:: YOUR GOAL ::
Repeat each line of the data below exactly, but skip the pictures.

:: DATASET SECTION ::

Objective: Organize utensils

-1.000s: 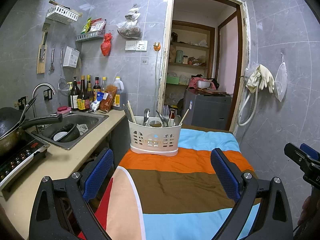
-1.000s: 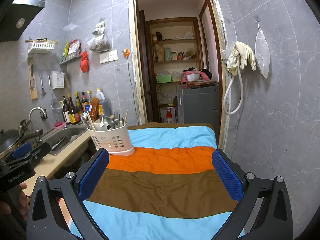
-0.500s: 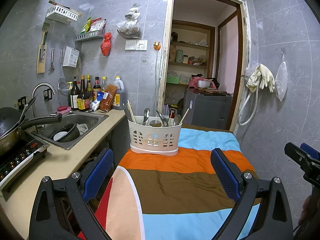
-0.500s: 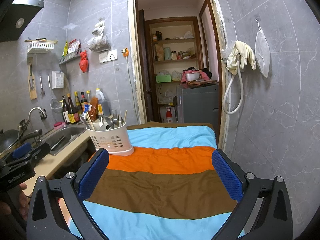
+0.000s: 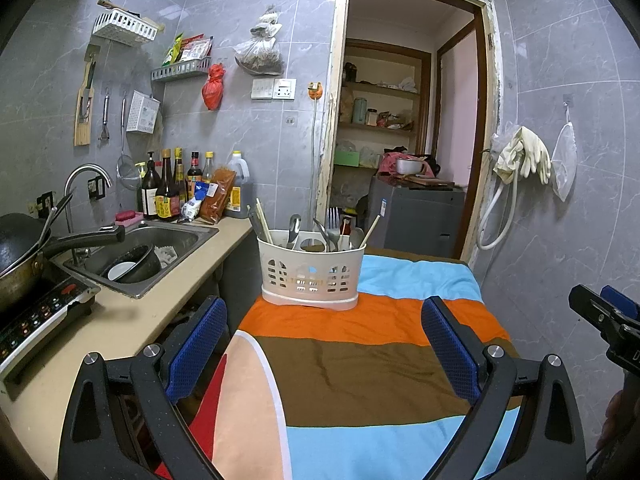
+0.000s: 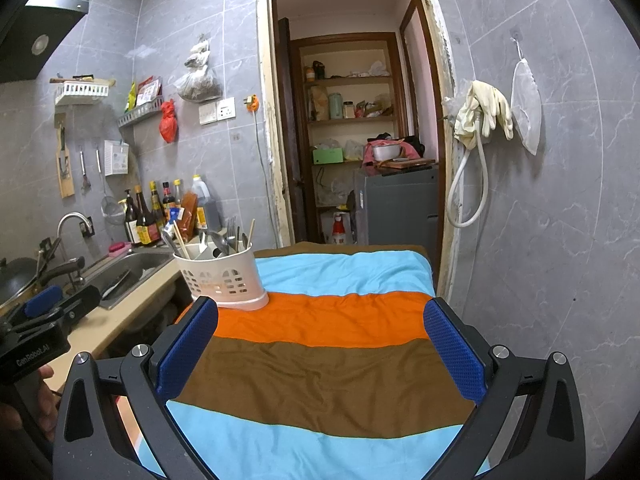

:: ANSWER TO THIS PROBLEM ::
Objective: Organize utensils

-1.000s: 
-1.000s: 
-0.500s: 
-0.500s: 
+0.000s: 
+0.000s: 

This concludes the exercise.